* What you are asked to do
Exact repetition is required: output every record in full.
═════ Data supplied
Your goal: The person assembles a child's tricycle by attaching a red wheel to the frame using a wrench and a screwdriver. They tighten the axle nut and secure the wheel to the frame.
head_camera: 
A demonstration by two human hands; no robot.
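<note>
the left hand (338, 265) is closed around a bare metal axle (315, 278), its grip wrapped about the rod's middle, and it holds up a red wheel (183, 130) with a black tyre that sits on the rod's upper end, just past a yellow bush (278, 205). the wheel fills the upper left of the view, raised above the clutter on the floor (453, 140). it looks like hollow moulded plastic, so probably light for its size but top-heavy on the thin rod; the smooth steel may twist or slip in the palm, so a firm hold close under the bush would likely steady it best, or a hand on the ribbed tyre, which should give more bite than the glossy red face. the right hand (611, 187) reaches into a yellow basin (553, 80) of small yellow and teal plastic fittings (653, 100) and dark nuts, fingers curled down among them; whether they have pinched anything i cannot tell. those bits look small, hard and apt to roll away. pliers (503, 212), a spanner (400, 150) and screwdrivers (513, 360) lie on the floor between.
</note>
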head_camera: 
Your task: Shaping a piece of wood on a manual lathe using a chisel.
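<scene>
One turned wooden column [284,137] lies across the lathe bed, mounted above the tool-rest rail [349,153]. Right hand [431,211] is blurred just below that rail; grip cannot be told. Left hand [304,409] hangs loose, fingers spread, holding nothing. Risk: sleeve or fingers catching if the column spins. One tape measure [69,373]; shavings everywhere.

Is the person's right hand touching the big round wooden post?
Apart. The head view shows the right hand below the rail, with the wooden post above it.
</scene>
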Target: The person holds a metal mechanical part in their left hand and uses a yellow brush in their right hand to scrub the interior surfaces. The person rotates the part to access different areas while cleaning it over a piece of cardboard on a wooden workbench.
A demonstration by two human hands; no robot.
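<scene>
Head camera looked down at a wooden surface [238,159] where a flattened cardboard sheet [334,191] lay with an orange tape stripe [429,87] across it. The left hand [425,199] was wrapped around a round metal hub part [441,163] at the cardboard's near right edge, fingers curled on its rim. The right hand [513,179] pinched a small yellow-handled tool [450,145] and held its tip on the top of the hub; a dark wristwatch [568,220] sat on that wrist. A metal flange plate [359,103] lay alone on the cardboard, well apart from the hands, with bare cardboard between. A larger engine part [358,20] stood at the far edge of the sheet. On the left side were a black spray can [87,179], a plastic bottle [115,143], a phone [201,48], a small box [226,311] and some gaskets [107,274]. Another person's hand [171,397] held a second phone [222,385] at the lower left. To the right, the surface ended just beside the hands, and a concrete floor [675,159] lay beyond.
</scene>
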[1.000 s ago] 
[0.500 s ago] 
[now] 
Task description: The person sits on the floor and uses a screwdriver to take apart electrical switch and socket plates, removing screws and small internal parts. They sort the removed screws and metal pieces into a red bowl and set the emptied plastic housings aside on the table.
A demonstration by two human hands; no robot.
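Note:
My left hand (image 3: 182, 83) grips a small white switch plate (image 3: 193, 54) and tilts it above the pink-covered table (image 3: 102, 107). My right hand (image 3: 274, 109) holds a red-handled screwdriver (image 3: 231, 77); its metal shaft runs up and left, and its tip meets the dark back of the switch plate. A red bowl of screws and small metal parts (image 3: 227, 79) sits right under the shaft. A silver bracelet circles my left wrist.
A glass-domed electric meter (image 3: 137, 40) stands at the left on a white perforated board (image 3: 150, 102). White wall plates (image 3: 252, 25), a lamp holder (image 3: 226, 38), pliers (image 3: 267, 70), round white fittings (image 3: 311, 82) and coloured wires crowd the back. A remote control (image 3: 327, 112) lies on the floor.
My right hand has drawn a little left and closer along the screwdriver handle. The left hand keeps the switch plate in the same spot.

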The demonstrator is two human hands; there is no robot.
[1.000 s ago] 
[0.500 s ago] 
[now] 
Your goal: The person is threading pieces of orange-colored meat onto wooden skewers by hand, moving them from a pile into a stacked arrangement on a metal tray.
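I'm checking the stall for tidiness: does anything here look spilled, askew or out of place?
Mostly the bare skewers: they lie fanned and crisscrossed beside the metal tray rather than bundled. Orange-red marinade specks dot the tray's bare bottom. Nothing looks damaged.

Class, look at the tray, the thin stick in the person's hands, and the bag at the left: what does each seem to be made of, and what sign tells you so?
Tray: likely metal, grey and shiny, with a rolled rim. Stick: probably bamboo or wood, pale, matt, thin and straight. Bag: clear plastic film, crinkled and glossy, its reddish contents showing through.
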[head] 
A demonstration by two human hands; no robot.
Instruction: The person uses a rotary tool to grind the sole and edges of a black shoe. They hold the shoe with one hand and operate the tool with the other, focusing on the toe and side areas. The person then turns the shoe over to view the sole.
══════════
* Exercise output
Your goal: The person assembles a child's tricycle by attaching a red wheel to the frame using a wrench and a screwdriver. They tighten the axle nut and secure the wheel to the frame.
head_camera: 
A demonstration by two human hands; no robot.
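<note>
the left hand (338, 265) is closed around a bare metal axle (315, 278), its grip wrapped about the rod's middle, and it holds up a red wheel (183, 130) with a black tyre that sits on the rod's upper end, just past a yellow bush (278, 205). the wheel fills the upper left of the view, raised above the clutter on the floor (453, 140). it looks like hollow moulded plastic, so probably light for its size but top-heavy on the thin rod; the smooth steel may twist or slip in the palm, so a firm hold close under the bush would likely steady it best, or a hand on the ribbed tyre, which should give more bite than the glossy red face. the right hand (611, 187) reaches into a yellow basin (553, 80) of small yellow and teal plastic fittings (653, 100) and dark nuts, fingers curled down among them; whether they have pinched anything i cannot tell. those bits look small, hard and apt to roll away. pliers (503, 212), a spanner (400, 150) and screwdrivers (513, 360) lie on the floor between.
</note>
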head_camera: 
Your task: Shaping a piece of wood on a manual lathe using a chisel.
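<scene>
One turned wooden column [284,137] lies across the lathe bed, mounted above the tool-rest rail [349,153]. Right hand [431,211] is blurred just below that rail; grip cannot be told. Left hand [304,409] hangs loose, fingers spread, holding nothing. Risk: sleeve or fingers catching if the column spins. One tape measure [69,373]; shavings everywhere.

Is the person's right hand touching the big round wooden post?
Apart. The head view shows the right hand below the rail, with the wooden post above it.
</scene>
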Target: The person holds a metal mechanical part in their left hand and uses a yellow brush in their right hand to scrub the interior surfaces. The person rotates the part to access different areas while cleaning it over a piece of cardboard on a wooden workbench.
A demonstration by two human hands; no robot.
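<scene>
Head camera looked down at a wooden surface [238,159] where a flattened cardboard sheet [334,191] lay with an orange tape stripe [429,87] across it. The left hand [425,199] was wrapped around a round metal hub part [441,163] at the cardboard's near right edge, fingers curled on its rim. The right hand [513,179] pinched a small yellow-handled tool [450,145] and held its tip on the top of the hub; a dark wristwatch [568,220] sat on that wrist. A metal flange plate [359,103] lay alone on the cardboard, well apart from the hands, with bare cardboard between. A larger engine part [358,20] stood at the far edge of the sheet. On the left side were a black spray can [87,179], a plastic bottle [115,143], a phone [201,48], a small box [226,311] and some gaskets [107,274]. Another person's hand [171,397] held a second phone [222,385] at the lower left. To the right, the surface ended just beside the hands, and a concrete floor [675,159] lay beyond.
</scene>
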[1.000 s ago] 
[0.500 s ago] 
[now] 
Task description: The person sits on the floor and uses a screwdriver to take apart electrical switch and socket plates, removing screws and small internal parts. They sort the removed screws and metal pieces into a red bowl and set the emptied plastic housings aside on the table.
A demonstration by two human hands; no robot.
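Note:
My left hand (image 3: 182, 83) grips a small white switch plate (image 3: 193, 54) and tilts it above the pink-covered table (image 3: 102, 107). My right hand (image 3: 274, 109) holds a red-handled screwdriver (image 3: 231, 77); its metal shaft runs up and left, and its tip meets the dark back of the switch plate. A red bowl of screws and small metal parts (image 3: 227, 79) sits right under the shaft. A silver bracelet circles my left wrist.
A glass-domed electric meter (image 3: 137, 40) stands at the left on a white perforated board (image 3: 150, 102). White wall plates (image 3: 252, 25), a lamp holder (image 3: 226, 38), pliers (image 3: 267, 70), round white fittings (image 3: 311, 82) and coloured wires crowd the back. A remote control (image 3: 327, 112) lies on the floor.
My right hand has drawn a little left and closer along the screwdriver handle. The left hand keeps the switch plate in the same spot.
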
The demonstrator is two human hands; there is no robot.
[1.000 s ago] 
[0.500 s ago] 
[now] 
Your goal: The person is threading pieces of orange-colored meat onto wooden skewers by hand, moving them from a pile into a stacked arrangement on a metal tray.
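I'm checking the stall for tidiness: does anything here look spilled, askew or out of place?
Mostly the bare skewers: they lie fanned and crisscrossed beside the metal tray rather than bundled. Orange-red marinade specks dot the tray's bare bottom. Nothing looks damaged.

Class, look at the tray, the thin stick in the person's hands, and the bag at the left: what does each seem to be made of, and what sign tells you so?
Tray: likely metal, grey and shiny, with a rolled rim. Stick: probably bamboo or wood, pale, matt, thin and straight. Bag: clear plastic film, crinkled and glossy, its reddish contents showing through.
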[head] 
A demonstration by two human hands; no robot.
Instruction: The person uses a rotary tool to grind the sole and edges of a black shoe. They hold the shoe with one hand and operate the tool with the other, focusing on the toe and side areas. The person then turns the shoe over to view the sole.

Work on the exercise is now concluded.